Mistletoe was the chosen talisman of Frigg,
the Norse goddess of love. She vowed to kiss all
who passed beneath its boughs after her son
Baldur was resurrected from a mistletoe arrow
wound. Earth-based Anglo-European cultures
likely observed the oath since ancient times.
Part photo-synthesizer and part parasite,
Mistletoe’s tiny rootlets siphon energy from
the cambium and sapwood of their host oak,
pine or cacti. Like many native parasitic plants,
mistletoe often works symbiotically in the
ecosystem. It provides berries and nesting for
birds and slow-release fertilizer for the forest
floor when it takes down an occasional tree.

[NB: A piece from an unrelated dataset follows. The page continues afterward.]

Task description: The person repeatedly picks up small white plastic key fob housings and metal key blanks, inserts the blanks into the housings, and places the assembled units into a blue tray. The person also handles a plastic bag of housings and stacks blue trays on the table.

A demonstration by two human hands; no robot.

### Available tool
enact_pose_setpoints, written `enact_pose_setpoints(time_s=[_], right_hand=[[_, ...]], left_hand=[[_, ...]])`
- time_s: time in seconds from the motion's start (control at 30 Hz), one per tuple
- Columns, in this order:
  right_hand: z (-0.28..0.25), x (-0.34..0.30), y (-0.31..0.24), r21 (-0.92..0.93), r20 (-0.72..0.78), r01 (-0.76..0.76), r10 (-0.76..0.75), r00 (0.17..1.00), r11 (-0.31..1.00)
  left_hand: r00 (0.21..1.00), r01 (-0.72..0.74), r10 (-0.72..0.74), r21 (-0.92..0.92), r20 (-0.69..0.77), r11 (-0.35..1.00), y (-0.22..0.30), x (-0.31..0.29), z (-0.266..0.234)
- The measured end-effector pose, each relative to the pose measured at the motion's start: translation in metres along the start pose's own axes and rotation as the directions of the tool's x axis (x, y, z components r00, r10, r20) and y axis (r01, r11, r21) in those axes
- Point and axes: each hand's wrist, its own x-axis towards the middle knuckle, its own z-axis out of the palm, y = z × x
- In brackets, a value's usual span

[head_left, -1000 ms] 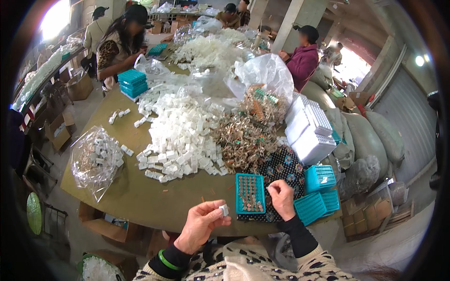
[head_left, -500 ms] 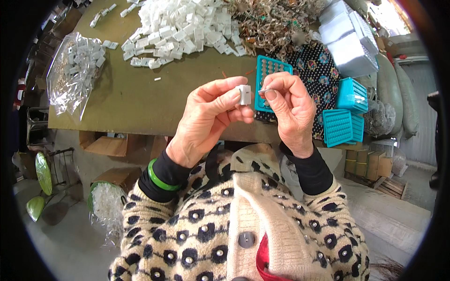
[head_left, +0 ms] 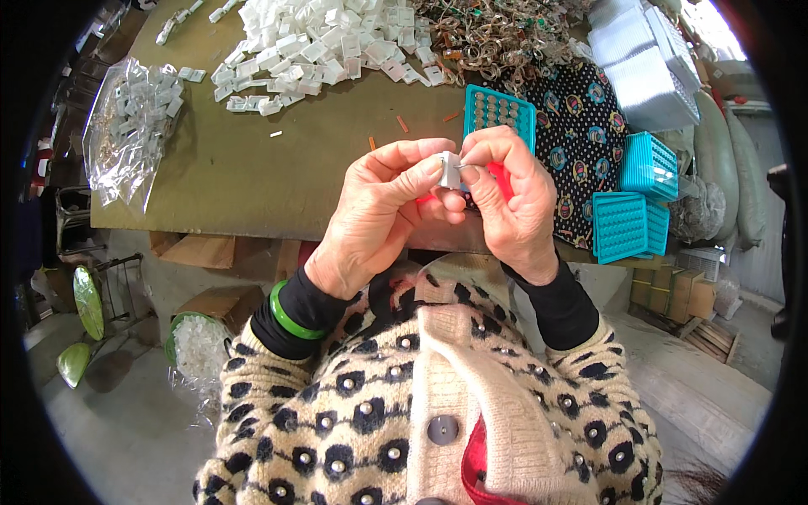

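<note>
My left hand (head_left: 370, 198) pinches a small white plastic case (head_left: 449, 172) between thumb and fingers, above the table's front edge. My right hand (head_left: 518, 202) meets it from the right, thumb and forefinger closed on a small round silver disc, like a button cell (head_left: 463, 166). The disc touches or nearly touches the case; fingertips partly cover both. Bright red patches show beside the fingers of each hand. Just behind my right hand is a turquoise tray (head_left: 529, 122) with rows of similar silver discs.
A big pile of white plastic cases (head_left: 328, 50) lies at the back of the green table (head_left: 278, 185), beside a heap of tangled clear pieces (head_left: 505, 34). Stacked turquoise trays (head_left: 621, 227) and white trays (head_left: 640, 76) stand right. A clear bag (head_left: 135, 135) lies left.
My right hand has moved left, bringing the disc up to the white case, which has turned slightly. Red patches now show near the fingers. The whole view has shifted a little.
</note>
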Motion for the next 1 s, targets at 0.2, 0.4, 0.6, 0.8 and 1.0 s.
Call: enact_pose_setpoints(time_s=[0.2,0.4,0.6,0.8,1.0], right_hand=[[-0.008,-0.001,0.005,-0.022,0.034,-0.018,0.019,0.999,1.000],[-0.016,0.002,0.005,-0.264,0.084,0.235,-0.220,0.972,0.935],[-0.036,0.024,0.008,-0.171,0.232,0.125,-0.083,0.969,0.977],[-0.039,0.082,0.039,-0.593,0.184,0.410,-0.379,0.907,0.693],[-0.011,0.112,0.076,-0.854,0.350,0.453,-0.362,0.864,0.254]], left_hand=[[0.998,-0.004,0.012,0.143,-0.054,0.990,-0.001,0.000,0.003],[0.992,-0.048,0.079,0.296,-0.093,0.954,-0.012,0.005,0.007],[0.996,0.029,-0.014,0.175,-0.086,0.984,-0.009,0.008,0.004],[0.992,0.112,-0.113,-0.017,-0.050,0.994,0.000,0.013,0.001],[0.990,0.051,-0.029,0.159,-0.140,0.986,-0.003,0.014,-0.006]])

Thousands of species are known as mistletoe,
owing their Anglicized translation of “dung
twig” to their germination in the excrement
of birds who ate the sticky berries. But there is
only one medicinally used mistletoe, Viscum
album. Modern herbalists percolate the dried
leaves in alcohol to make a potent medicine
for hypertension, vasoconstrictive headaches,
petit mal seizures, and tinnitus. It is used as
an oxytocic nervine that in small amounts can
potentiate the power of sedative formulas.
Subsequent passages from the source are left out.